MENGUBAH NASIB (2)


   Oleh : Lidwina Ro


   Apakah semua masih benar-benar sama, sebetulnya tidak juga. Ya, tentu saja ada perubahan di warung itu, misalnya mereka tidak menggoreng tahu di depan warung lagi, tetapi mereka menggoreng dan mengulek bumbu di dalam. Ada etalase kaca yang memisahkan antara penjual dan pembeli, dimana mereka memajang makanan khas, ada kue satu kacang hijau, lempeng, keripik tempe, keripik usus, kacang goreng dan beberapa makanan khas lainnya. Yang menjual sekarang pun sudah generasi penerus nenek itu. 

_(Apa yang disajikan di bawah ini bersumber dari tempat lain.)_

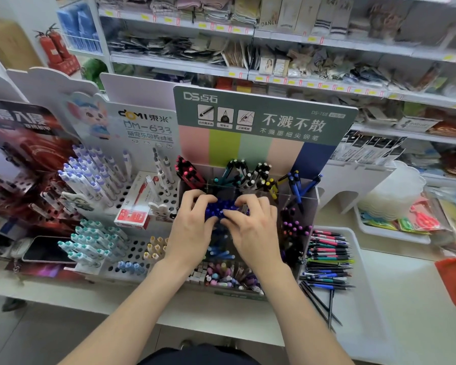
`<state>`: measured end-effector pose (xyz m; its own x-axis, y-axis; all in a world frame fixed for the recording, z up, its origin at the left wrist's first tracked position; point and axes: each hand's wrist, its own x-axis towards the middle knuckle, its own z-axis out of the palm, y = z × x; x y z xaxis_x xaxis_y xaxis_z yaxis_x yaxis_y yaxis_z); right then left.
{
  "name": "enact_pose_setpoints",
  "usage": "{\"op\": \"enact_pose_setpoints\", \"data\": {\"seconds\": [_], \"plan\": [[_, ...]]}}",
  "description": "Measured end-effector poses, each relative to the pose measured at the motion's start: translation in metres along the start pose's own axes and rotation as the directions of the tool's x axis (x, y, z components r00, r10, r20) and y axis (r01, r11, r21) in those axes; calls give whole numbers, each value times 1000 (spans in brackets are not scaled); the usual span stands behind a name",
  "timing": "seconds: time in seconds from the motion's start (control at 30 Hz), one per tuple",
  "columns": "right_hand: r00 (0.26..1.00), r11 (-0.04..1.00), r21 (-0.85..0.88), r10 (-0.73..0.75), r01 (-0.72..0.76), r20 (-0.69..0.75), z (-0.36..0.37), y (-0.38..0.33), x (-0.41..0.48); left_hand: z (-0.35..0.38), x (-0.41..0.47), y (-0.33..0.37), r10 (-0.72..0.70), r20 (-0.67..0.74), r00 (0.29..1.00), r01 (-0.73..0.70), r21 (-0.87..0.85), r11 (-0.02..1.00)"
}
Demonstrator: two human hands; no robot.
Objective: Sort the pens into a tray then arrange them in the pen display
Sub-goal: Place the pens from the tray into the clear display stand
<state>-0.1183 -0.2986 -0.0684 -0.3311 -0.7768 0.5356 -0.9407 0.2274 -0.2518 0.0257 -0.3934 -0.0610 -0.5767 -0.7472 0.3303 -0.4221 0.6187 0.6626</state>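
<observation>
Shop aisle, stocked shelves [274, 77] behind white bench [419, 285] | pen display [261, 114] upright on bench | left hand [192, 222] and right hand [253, 225] both curled round blue pens [217, 209] in display's middle compartment | tray [361, 312] just right of display, mixed pens [327, 259] lying in it

the pen display [302, 206] has clear, glossy plastic walls and a matt card backboard [261, 146]. the tray [366, 285] looks like smooth white plastic, and the pens [327, 256] in it shiny plastic.
</observation>
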Motion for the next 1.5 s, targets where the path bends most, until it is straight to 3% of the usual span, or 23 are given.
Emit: {"op": "enact_pose_setpoints", "data": {"seconds": [0.13,0.3,0.43,0.53,0.63,0.73,0.87,0.93,1.0,1.23,1.33,1.5], "plan": [[983,982,98,171,-163,-75,1,3,-3,-1,-3,-2,3,22,1000,-3,7,1000],[999,994,99,45,-44,-13,-1,-1,-7,2,-10,2,30,13,999,-30,0,1000],[972,951,261,202,-165,-122,-18,0,-28,6,-18,11,67,12,998,-67,-25,997],[924,874,370,371,-315,-89,-26,3,-58,15,-28,22,101,34,994,-98,-76,992],[865,795,389,502,-466,9,-35,14,-87,29,-41,37,151,139,979,-130,-149,980],[786,715,374,615,-590,65,-48,33,-111,48,-54,52,184,364,913,-129,-169,977],[528,495,182,794,-849,303,-50,82,-148,80,-66,64,224,623,750,-188,-123,974],[414,445,4,829,-896,378,-45,114,-173,97,-71,70,211,683,700,-213,-82,974],[351,439,-137,839,-888,415,-40,141,-198,115,-76,77,181,718,672,-208,-52,977],[242,493,-410,815,-767,527,-11,188,-237,176,-100,103,47,758,651,-157,74,985],[291,558,-493,805,-667,518,5,190,-236,196,-113,108,-44,758,651,-132,170,977],[362,632,-455,754,-627,549,17,192,-229,212,-127,108,-132,727,673,-60,232,971]]}}
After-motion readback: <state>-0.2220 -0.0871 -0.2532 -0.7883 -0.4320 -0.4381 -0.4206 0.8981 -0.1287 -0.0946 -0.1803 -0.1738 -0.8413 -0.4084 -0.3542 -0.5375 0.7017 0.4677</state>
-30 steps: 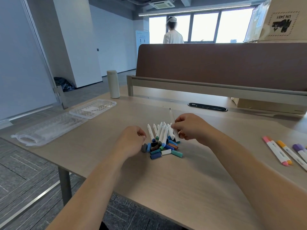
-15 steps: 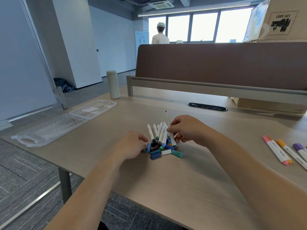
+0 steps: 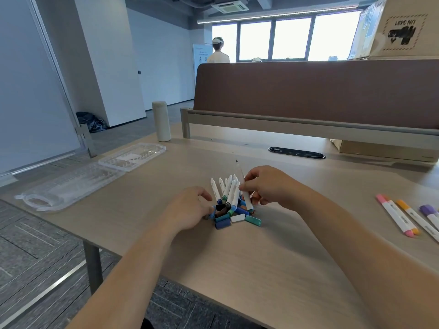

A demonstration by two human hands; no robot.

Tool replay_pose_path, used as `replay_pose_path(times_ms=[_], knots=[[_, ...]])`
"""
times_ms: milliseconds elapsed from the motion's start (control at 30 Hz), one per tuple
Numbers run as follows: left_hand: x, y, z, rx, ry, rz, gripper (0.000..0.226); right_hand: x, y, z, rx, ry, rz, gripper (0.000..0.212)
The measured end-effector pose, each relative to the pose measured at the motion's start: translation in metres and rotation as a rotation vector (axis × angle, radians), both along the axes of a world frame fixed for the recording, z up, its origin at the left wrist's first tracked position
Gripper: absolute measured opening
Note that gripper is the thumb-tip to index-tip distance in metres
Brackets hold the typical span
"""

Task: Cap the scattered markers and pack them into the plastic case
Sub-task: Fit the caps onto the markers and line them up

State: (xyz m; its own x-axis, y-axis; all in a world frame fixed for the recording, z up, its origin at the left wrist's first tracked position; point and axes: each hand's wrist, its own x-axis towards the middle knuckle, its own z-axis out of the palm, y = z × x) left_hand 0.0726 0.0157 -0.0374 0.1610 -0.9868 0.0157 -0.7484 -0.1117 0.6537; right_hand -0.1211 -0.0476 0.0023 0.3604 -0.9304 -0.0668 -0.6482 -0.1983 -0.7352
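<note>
Two hands meet over a pile (image 3: pixel 228 192) of uncapped white markers at the middle of the desk (image 3: pixel 261 269). Your right hand (image 3: pixel 269 186) pinches one marker (image 3: pixel 242 178), fingers and thumb clamped on its white barrel. It holds the marker nearly upright, dark tip toward the far side and lower end down among the pile.

Your left hand (image 3: pixel 190 210) sits at the left edge of the loose caps (image 3: pixel 237 218), fingers curled down. Whether they grip a cap cannot be told, since the knuckles hide the fingertips. The caps, in blue, teal, white, black and brown, lie heaped on the near side of the pile, touching the marker ends.

The clear case (image 3: pixel 71 186) lies open well to the left, near the desk's left edge, with its smaller half (image 3: pixel 133 156) at the far end. A pink marker (image 3: pixel 394 216), an orange marker (image 3: pixel 403 204) and a purple marker (image 3: pixel 426 209), all capped, lie side by side at the right edge of the desk, well apart from the pile.

A pale bottle (image 3: pixel 161 121) stands upright at the far left corner, beyond the case. A brown divider (image 3: pixel 308 91) runs along the far side of the desk, and a cardboard box (image 3: pixel 403 27) shows above it at the right. A person (image 3: pixel 218 53) in white stands beyond, by the windows.
</note>
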Motion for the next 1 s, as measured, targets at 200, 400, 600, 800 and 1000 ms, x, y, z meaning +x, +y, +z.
replay_pose_path(times_ms=[200,400,600,800,1000], knots=[[-0.022,0.004,0.006,-0.107,-0.071,-0.066,0.004,-0.003,0.000,-0.002,-0.017,0.000,-0.010,0.010],[-0.040,-0.003,0.006,-0.031,-0.189,-0.122,0.012,-0.009,-0.001,-0.003,-0.025,0.011,-0.021,0.009],[-0.051,-0.007,0.007,-0.032,-0.277,-0.084,0.021,-0.016,-0.003,-0.003,-0.041,0.019,-0.033,0.010],[-0.056,-0.012,0.006,0.035,-0.402,-0.039,0.020,-0.021,0.000,-0.001,-0.035,-0.004,-0.031,0.010],[-0.052,-0.013,0.006,0.058,-0.462,-0.086,0.013,-0.024,0.001,-0.001,-0.028,-0.018,-0.025,0.008]])
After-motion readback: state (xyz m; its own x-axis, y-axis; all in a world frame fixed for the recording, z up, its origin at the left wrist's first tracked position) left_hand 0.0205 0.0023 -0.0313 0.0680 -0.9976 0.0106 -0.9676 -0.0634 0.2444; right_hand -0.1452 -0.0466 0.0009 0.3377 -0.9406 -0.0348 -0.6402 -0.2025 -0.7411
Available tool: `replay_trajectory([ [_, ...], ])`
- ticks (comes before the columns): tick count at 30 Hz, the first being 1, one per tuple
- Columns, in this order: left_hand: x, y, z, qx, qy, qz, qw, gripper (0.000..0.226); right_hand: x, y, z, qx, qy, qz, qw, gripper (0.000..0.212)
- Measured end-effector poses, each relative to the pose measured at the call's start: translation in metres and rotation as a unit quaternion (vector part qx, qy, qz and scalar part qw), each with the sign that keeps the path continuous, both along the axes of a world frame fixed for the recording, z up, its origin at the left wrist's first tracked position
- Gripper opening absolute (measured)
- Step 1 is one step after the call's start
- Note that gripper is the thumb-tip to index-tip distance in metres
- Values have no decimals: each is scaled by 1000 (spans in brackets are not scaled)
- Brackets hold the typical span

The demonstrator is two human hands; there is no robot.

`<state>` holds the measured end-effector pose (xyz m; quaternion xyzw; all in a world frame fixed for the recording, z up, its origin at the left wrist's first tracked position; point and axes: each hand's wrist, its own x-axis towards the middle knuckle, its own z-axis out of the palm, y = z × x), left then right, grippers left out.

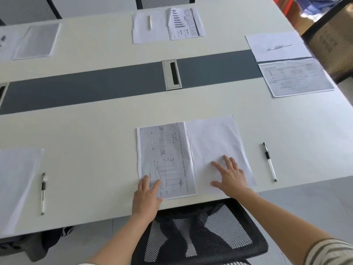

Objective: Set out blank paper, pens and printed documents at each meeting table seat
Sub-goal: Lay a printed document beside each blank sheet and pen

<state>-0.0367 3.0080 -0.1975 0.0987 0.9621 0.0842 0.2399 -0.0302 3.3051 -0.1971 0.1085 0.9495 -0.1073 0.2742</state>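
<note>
bright even daylight, blurred wide-angle edges

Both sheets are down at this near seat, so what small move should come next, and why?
Probably the right hand should lift off the blank white sheet and move the black-capped clear pen onto it. The pen lies on bare table beside the sheet, while the far seats have pens on their paper.

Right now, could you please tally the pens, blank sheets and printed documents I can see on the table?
Pens: 4
Blank sheets: 4
Printed documents: 4 clear; a further printed edge at far left is cut off.
Total: 12
</note>
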Motion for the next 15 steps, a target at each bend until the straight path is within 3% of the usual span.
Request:
replay_trajectory([
  [4, 0, 0, 0, 1, -2, 2, 1000, 62, 2, 2, 2, -11, 14, -13, 1000, 76],
  [9, 0, 0, -2, -7, -6, 3, 1000, 63, 0, 50, 10, -4, 191, -193, 962, 46],
  [15, 0, 0, -2, -9, -10, 4, 1000, 64, 20, 118, 6, 25, 82, -426, 901, 42],
])
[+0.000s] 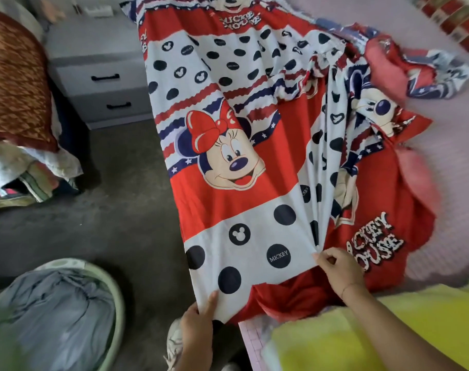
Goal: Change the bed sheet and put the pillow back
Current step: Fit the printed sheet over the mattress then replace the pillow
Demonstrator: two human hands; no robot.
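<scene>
A red, white and navy cartoon-mouse bed sheet (236, 145) lies partly spread over the pale pink mattress (452, 162), its left side stretched flat and its right side bunched in folds. My left hand (198, 328) grips the sheet's near edge, thumb on top. My right hand (337, 269) pinches a gathered pleat of the sheet a little farther in. A brown patterned pillow (16, 87) rests on a pile at the far left, off the bed.
A green basket (113, 287) holding grey-blue cloth stands on the dark floor at lower left. A grey two-drawer nightstand (99, 76) sits beside the bed's head. Yellow fabric (361, 341) lies on the bed's near corner. A white shoe (174, 341) shows below my left hand.
</scene>
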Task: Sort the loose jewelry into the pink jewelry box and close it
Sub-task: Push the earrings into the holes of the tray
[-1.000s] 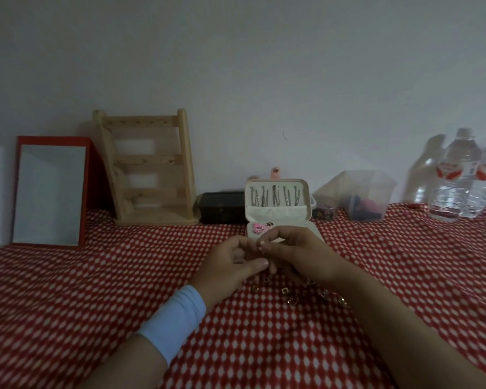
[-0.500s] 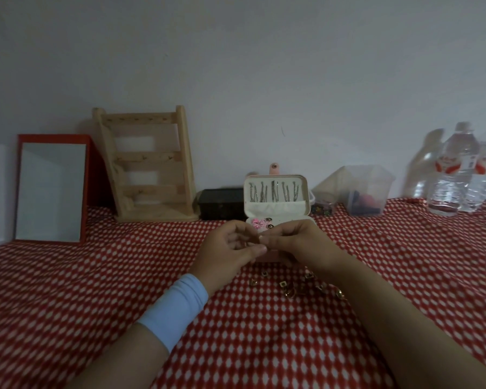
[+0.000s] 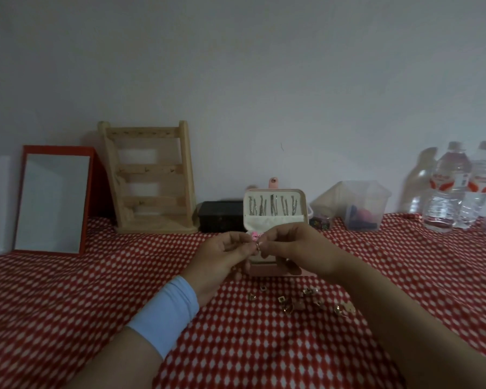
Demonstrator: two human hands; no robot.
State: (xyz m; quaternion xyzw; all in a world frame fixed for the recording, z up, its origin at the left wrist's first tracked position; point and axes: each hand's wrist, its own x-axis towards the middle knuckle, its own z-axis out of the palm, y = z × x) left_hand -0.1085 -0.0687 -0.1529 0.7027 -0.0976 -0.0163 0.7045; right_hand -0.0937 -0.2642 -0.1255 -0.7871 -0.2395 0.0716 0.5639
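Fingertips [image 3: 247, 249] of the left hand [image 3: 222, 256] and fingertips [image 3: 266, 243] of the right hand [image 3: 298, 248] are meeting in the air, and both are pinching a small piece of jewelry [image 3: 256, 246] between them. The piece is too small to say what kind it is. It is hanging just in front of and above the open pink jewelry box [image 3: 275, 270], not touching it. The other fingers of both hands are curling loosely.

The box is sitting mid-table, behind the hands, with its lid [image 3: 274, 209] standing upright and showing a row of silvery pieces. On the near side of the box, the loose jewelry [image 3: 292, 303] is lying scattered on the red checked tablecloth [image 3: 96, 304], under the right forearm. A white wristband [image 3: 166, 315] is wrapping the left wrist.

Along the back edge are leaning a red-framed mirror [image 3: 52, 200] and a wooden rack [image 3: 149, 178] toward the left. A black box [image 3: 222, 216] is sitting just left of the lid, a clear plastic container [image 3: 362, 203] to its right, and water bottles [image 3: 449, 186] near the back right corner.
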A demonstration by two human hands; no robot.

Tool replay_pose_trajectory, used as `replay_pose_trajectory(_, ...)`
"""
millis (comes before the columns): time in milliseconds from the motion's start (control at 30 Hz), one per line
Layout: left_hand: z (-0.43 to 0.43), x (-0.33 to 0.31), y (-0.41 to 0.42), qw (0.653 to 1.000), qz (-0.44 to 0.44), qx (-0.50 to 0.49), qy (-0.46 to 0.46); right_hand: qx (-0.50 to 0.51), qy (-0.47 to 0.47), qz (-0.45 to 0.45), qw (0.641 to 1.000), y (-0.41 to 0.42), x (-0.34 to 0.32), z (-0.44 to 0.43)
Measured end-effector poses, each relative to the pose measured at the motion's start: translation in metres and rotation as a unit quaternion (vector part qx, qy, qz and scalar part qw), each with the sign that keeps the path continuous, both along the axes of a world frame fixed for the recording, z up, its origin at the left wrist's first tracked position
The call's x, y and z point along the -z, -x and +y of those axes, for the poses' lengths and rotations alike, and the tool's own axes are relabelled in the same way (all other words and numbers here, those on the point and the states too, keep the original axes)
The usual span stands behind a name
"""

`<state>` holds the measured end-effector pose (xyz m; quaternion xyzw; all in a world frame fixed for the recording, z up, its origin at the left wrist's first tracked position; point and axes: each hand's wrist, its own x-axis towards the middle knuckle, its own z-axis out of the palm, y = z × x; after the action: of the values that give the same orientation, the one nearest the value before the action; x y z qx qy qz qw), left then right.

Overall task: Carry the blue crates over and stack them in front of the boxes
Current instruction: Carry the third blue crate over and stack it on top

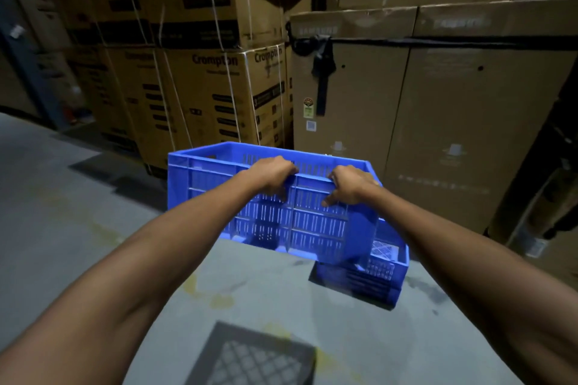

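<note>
I hold a blue slotted plastic crate [219,184] in the air in front of me, tilted down to the right. My left hand [273,170] and my right hand [350,184] both grip its near top rim, side by side. Below it and to the right, a second blue crate [389,262] rests on the concrete floor, partly hidden by the one I carry. Tall brown cardboard boxes [438,122] stand right behind both crates.
A stack of strapped cardboard cartons [206,97] rises at the left rear. A grated shadow of the crate [256,356] falls on the grey floor [62,212] near my feet. Open floor stretches away to the left.
</note>
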<state>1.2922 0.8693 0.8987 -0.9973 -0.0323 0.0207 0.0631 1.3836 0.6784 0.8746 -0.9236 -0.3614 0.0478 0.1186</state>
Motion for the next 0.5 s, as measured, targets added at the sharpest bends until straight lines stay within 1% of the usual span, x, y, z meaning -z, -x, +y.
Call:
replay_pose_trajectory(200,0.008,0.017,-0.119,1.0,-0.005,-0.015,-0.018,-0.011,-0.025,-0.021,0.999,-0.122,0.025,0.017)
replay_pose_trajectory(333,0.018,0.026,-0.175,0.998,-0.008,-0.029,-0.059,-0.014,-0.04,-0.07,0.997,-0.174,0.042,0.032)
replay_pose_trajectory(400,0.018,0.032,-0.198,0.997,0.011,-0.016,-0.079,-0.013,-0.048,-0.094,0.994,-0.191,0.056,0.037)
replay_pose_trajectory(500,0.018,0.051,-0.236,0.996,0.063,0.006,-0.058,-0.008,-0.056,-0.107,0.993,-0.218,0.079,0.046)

   Kalau dipikir-pikir, sepertinya nasib penjual tepo tahu telur itu tidak berubah selama berpuluh-puluh tahun! Entah sampai kapan mereka akan menjadi penjual tepo tahu telur. Betapa setianya.

   Kesetiaan adalah sesuatu yang memang bernilai tinggi. Tetapi coba kita renungkan, bagaimana kalau setia pada profesi yang sama dan nasib yang sama selamanya? 

    Kata “setia” bisa bermakna ganda. Setia bisa berarti baik, tetapi setia bisa juga berarti tidak menguntungkan. 

   Sambil menikmati tepo tahu telur yang masih panas dengan segelas es jeruk peras, saya masih bisa merasakan cita rasa enak yang sama seperti hasil ulekan dan racikan sang nenek semasa kecilku. Acar timun yang segar sebagai pelengkap, rasanya pun masih sama persis seperti dulu. Saya lalu iseng bertanya pada anak lelaki nenek tersebut yang tentunya sekarang usianya sudah diatas saya.

   “Tidak ingin mencoba pekerjaan lain di kota besar, Mas?”  Ingin tahu apa jawabannya.

   “Halah, Mbak, Mbak. Mau kerja apa saya nanti di kota besar. Mungkin nasib saya, ya, sudah begini ini, jadi penerus Simbah turun temurun,” sahutnya santai sambil tersenyum dan melanjutkan mengulek bumbu dengan terampil.

   Jadi artinya, mereka merasa sudah yakin dalam hatinya, bahwa mereka ditakdirkan menjadi penerus penjual tepo tahu telur di sepanjang hidup. Mereka berpendapat tidak ada lagi pekerjaan lain yang bisa dikerjakan. Bahkan saking yakinnya, mereka tidak berusaha mencari profesi yang lebih baik lagi. Atau mungkin mereka merasa sudah berada di zona nyaman, ya?

   Lalu bagaimana dengan nasib karyawan? Mengapa ada banyak karyawan yang kariernya terhenti pada posisi yang sama sejak mulai bekerja dan  di akhir mereka pensiun? Apakah mereka juga merasa berada di zona nyaman sehingga mereka meyakini bahwa di situlah nasibnya?

   Mungkin ada beberapa jawaban mengapa mereka berhenti pada posisi tersebut, yaitu :

1. Mungkin mereka sudah   merasa puas dengan pekerjaan yang begitu-begitu saja. 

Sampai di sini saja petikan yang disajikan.